Where does "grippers" appear in the data? Return each line that holds it.

[DATA EXCERPT — start]

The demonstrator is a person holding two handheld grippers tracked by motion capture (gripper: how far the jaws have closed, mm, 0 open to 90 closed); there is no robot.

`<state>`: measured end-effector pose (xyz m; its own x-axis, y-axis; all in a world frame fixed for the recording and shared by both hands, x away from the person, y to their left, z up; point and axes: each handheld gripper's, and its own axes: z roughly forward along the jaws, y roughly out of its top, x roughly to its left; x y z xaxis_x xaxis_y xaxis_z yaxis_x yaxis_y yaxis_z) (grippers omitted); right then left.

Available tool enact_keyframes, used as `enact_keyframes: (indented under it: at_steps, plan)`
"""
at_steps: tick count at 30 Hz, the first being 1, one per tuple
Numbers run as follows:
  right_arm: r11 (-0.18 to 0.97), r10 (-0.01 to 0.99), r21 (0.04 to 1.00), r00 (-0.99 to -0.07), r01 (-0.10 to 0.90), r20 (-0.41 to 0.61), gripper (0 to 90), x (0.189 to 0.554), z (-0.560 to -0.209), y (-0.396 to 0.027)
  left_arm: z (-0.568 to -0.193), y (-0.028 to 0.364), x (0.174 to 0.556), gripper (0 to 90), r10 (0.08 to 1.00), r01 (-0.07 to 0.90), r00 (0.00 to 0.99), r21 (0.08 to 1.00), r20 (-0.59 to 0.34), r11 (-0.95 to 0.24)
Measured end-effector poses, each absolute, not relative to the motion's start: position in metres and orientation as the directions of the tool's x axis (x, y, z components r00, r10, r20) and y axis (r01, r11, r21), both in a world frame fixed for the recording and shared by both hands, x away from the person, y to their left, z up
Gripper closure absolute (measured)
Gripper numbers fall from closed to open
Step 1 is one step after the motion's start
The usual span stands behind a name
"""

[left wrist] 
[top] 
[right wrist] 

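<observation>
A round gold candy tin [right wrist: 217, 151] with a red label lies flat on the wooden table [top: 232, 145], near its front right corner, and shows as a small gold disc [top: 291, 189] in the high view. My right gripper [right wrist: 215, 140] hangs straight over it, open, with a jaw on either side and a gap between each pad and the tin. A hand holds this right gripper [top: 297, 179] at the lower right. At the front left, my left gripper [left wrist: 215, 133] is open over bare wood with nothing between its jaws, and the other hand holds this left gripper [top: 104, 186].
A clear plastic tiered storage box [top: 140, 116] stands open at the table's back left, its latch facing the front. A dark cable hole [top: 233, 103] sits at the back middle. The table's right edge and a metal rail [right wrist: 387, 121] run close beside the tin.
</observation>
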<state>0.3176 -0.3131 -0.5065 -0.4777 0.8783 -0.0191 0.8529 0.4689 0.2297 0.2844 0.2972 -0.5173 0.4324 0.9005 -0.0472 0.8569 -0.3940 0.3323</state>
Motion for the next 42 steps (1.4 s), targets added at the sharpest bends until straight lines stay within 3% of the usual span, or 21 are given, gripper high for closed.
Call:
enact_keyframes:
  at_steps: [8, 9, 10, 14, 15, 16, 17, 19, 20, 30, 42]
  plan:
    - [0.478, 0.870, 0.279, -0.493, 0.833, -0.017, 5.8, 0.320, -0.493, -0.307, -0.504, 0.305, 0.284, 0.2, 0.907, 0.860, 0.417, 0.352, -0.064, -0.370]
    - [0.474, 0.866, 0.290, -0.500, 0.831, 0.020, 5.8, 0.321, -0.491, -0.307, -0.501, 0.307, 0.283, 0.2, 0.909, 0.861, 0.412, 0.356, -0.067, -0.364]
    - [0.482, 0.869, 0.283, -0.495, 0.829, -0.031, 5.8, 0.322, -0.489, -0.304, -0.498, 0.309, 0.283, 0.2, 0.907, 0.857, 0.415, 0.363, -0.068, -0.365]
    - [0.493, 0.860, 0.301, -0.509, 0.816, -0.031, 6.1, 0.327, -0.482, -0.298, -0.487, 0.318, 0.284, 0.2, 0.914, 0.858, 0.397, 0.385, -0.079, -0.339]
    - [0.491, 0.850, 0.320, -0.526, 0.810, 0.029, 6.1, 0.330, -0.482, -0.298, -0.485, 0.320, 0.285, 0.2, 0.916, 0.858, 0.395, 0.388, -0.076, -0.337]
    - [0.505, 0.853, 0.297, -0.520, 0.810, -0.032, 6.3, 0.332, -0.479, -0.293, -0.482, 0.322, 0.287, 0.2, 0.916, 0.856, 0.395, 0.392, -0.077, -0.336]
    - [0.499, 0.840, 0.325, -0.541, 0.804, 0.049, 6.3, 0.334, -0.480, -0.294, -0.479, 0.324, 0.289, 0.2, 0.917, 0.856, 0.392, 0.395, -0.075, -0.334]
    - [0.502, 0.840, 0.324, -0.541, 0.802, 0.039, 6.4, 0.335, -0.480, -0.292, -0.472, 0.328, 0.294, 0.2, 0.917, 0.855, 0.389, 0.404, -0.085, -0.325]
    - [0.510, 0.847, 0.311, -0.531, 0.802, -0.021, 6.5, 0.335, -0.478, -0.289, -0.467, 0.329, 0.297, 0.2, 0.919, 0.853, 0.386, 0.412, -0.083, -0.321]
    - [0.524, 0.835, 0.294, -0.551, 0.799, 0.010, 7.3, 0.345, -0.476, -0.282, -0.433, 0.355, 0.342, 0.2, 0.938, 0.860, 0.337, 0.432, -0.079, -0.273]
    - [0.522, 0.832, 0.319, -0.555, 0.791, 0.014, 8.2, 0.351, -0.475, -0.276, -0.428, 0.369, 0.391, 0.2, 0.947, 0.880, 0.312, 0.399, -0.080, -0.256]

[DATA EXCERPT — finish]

SOLUTION:
The demonstrator is a person holding two handheld grippers tracked by motion capture (gripper: how far the jaws have closed, mm, 0 open to 90 closed); there is no robot.
`<state>`: measured end-effector pose (xyz m; its own x-axis, y-axis; all in a world frame fixed for the recording and shared by both hands, x away from the person, y to their left, z up; point and axes: each handheld gripper's, and its own axes: z roughly forward along the jaws, y roughly out of its top, x roughly to its left; x y z xaxis_x xaxis_y xaxis_z yaxis_x yaxis_y yaxis_z) (grippers omitted); right then left.

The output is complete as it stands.